Segment Start: Supplied data
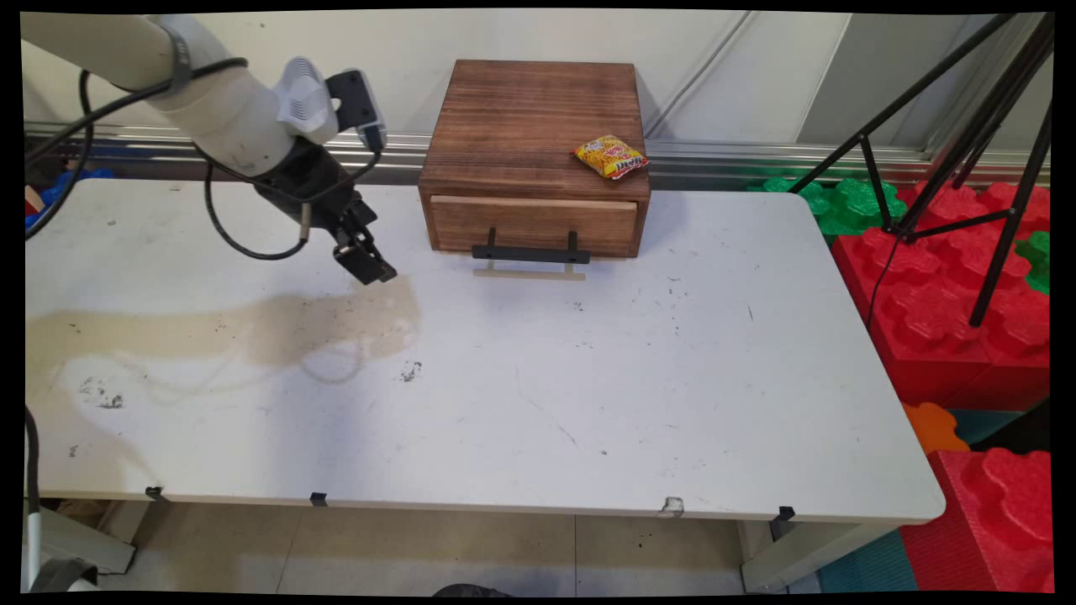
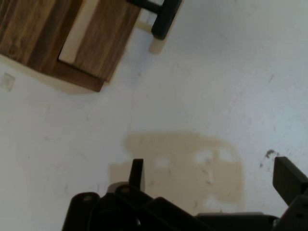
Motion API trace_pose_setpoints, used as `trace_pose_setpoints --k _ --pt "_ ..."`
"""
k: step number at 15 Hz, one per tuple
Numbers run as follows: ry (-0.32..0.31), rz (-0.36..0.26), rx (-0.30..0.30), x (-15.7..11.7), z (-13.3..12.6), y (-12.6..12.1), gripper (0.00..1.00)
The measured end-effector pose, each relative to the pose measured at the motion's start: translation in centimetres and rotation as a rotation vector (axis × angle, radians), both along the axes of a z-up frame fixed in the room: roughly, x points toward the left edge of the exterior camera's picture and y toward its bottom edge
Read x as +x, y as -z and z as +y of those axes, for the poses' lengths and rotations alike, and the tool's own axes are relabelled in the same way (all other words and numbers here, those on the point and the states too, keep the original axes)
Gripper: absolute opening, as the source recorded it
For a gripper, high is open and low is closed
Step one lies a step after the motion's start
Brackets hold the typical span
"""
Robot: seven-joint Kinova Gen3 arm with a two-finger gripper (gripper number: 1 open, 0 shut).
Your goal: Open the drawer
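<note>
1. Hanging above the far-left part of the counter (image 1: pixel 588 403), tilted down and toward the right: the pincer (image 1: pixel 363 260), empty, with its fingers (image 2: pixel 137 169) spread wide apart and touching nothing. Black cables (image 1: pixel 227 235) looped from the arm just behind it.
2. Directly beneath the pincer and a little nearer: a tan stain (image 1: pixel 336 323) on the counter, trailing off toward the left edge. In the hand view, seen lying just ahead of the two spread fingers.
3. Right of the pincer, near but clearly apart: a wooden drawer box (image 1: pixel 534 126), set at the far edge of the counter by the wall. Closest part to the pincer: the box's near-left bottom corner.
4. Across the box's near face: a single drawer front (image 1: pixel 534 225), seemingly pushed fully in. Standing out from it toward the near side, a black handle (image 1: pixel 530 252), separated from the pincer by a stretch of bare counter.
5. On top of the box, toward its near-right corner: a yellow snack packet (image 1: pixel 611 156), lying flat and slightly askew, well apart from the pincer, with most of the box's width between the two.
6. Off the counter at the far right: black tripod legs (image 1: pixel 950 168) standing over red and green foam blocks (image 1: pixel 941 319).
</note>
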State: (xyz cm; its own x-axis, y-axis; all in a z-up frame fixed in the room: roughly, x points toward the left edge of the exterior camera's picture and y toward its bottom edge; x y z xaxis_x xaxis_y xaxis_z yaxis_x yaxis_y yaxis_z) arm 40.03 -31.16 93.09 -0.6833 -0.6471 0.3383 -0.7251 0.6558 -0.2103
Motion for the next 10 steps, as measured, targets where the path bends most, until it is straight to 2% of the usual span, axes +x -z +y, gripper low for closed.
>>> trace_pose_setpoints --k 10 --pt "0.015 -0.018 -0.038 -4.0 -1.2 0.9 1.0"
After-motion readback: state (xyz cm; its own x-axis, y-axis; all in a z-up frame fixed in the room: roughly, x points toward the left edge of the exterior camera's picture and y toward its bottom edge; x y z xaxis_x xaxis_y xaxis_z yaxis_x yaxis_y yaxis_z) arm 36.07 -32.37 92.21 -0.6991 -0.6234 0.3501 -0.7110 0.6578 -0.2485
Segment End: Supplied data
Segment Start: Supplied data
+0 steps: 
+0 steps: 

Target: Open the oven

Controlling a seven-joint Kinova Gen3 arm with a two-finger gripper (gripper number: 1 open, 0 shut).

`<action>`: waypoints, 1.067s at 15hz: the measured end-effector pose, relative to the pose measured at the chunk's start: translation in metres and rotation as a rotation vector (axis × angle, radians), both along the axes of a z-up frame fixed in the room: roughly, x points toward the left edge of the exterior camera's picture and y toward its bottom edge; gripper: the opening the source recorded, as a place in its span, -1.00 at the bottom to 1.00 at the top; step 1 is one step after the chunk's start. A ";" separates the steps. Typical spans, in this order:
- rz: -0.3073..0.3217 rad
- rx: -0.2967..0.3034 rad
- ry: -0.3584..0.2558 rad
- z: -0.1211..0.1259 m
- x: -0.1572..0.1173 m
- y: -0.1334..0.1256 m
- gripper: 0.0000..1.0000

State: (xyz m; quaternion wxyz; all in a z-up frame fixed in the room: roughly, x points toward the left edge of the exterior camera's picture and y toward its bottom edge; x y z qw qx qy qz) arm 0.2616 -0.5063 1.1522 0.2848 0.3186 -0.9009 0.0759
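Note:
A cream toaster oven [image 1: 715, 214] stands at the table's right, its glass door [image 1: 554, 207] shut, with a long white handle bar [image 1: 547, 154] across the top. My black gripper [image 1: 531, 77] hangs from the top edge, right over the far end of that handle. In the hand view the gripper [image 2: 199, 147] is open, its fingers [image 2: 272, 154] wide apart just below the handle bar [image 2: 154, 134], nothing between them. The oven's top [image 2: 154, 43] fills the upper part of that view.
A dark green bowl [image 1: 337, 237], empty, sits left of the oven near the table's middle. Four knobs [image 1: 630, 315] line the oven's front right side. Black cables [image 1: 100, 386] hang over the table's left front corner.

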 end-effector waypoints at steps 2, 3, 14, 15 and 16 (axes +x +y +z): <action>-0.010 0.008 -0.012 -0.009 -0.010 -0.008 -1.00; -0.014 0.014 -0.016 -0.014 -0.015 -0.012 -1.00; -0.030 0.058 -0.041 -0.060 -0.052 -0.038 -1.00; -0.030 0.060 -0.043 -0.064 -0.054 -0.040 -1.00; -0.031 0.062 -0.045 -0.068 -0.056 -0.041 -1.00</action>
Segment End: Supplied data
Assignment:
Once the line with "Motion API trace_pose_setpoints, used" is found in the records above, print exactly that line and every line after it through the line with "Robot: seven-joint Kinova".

Response to this task:
Motion API trace_pose_setpoints, used as `trace_pose_setpoints --k _ --pt "_ ..."`
"""
k: step number at 15 Hz, one per tuple
Numbers run as follows: ry (-0.32..0.31), rz (-0.36..0.26), rx (-0.30..0.30), x (-15.7..11.7), z (-13.3..12.6), y (-12.6..12.1), gripper (0.00..1.00)
The measured end-effector pose, each relative to the pose measured at the motion's start: translation in centimetres and rotation as a rotation vector (axis × angle, radians), both along the axes of a z-up frame fixed in the room: roughly, x points toward the left edge of the exterior camera's picture and y toward its bottom edge
Read x as +x, y as -z and z as +y of those axes, for the poses' lengths and rotations alike, and the tool's own axes are relabelled in the same way (all other words and numbers here, those on the point and the states too, keep the original axes)
Gripper: absolute opening, as the source recorded it
For a gripper, high is open and low is closed
Step one lies a step after the motion's start
Brackets hold the typical span
"""
Robot: seven-joint Kinova Gen3 arm with a two-finger gripper (gripper number: 1 open, 0 shut).

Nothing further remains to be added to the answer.